California Department of Resources Recycling and Recovery (CalRecycle) 

Mandatory Commercial Organics Recycling (MORe)

Requirements for CalRecycle

CalRecycle will annually assess each jurisdiction’s organics recycling program. CalRecycle will also formally review a jurisdiction’s compliance as part of the Jurisdiction Review scheduled every two years and four years. Additionally, CalRecycle may review whether a jurisdiction is in compliance with these requirements at any time that it receives information that a jurisdiction has not implemented, or is not making a “good faith effort” to implement, an organic waste recycling program. In January 2017, a memo from CalRecycle Director, Scott Smithline, was sent to all Jurisdiction and Annual Report Contacts outlining at any time Jurisdiction Reviews of Mandatory Commercial Recycling and Commercial Organics Recycling Programs. For this purpose, “good faith effort” means all reasonable and feasible efforts by a jurisdiction to implement its organic waste recycling program.

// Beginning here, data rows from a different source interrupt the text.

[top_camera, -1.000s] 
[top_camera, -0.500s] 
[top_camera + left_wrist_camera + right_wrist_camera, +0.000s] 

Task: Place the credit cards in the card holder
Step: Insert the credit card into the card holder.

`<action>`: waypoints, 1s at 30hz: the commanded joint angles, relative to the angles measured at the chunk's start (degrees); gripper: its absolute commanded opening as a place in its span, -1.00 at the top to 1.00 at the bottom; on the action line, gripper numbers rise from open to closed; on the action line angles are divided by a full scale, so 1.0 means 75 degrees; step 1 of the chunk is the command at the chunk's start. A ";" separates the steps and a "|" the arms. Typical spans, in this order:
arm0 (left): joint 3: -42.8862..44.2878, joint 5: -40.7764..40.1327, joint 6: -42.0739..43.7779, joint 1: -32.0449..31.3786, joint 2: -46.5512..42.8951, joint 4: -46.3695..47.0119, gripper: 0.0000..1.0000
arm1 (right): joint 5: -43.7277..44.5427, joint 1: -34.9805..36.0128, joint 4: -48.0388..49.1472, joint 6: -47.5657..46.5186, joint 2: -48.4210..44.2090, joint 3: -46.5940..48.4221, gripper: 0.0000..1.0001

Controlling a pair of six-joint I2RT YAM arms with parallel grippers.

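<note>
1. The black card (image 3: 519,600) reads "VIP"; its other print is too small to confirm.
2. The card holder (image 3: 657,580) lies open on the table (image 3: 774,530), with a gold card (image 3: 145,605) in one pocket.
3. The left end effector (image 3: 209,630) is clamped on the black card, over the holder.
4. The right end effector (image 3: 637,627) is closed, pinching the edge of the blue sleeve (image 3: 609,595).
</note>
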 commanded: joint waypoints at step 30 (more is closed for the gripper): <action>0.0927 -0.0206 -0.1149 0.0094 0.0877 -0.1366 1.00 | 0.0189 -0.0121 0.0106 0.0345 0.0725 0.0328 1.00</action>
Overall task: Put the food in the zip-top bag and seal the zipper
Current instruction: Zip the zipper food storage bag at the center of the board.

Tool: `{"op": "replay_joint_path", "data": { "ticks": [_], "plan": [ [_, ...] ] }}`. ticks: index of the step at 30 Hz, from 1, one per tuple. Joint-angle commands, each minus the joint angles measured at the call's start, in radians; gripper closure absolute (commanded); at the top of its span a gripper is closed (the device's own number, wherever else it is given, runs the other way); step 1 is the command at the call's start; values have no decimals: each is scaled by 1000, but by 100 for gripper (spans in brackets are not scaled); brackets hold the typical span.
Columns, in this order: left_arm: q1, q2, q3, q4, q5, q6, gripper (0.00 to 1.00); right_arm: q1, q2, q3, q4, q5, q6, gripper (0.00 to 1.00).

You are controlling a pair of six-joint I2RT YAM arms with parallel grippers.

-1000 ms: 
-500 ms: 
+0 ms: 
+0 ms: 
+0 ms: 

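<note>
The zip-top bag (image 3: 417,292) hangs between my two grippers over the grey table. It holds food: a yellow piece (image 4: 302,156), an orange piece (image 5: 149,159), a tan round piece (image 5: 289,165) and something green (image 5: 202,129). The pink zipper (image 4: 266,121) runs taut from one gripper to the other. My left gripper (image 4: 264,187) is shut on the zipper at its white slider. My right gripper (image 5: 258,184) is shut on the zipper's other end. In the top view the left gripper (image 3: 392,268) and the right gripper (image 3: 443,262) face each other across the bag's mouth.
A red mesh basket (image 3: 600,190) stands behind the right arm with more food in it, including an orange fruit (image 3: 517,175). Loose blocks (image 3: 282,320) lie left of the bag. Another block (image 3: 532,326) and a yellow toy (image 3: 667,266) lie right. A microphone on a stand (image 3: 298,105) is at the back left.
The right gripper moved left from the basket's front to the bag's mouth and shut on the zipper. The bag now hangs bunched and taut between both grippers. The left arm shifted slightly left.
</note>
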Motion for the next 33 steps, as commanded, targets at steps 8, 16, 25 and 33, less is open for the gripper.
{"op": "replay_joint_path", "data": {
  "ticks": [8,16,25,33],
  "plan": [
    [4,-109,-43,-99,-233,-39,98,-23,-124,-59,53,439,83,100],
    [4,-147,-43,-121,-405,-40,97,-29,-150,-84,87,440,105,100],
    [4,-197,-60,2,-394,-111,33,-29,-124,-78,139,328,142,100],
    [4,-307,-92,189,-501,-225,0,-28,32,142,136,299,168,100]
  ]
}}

During its review, CalRecycle will consider various factors in its evaluation of a jurisdiction’s “good faith effort”, including, but not limited to the following:

  1. The extent to which businesses have complied, including information on the amount of disposal that is being diverted from the businesses, if available, and on the number of businesses that are in compliance.
  2. The recovery rate of the organic waste from the material recovery facilities that are utilized by the businesses, all information, methods, and calculations, and any additional performance data, as requested by CalRecycle.
  3. The extent to which the jurisdiction is conducting education and outreach to businesses.
  4. The extent to which the jurisdiction is monitoring businesses and notifying those businesses that are not in compliance.
  5. The appropriateness of exemptions allowed by the jurisdiction.
  6. The availability of markets for collected organic materials.
  7. Budgetary constraints.
  8. In the case of a rural jurisdiction, the effects of small geographic size, low population density, or distance to markets.
  9. The availability, or lack thereof, of sufficient organic waste processing infrastructure, organic waste recycling facilities, and other nondisposal opportunities and markets.
  10. The extent to which the jurisdiction has taken steps that are under its control to remove barriers to siting and expanding organic waste recycling facilities.

CalRecycle will monitor county population data with respect to rural exemptions. If a rural exemption has been granted and the population of the respective county rises above 70,000, CalRecycle will need to rescind the rural reduction.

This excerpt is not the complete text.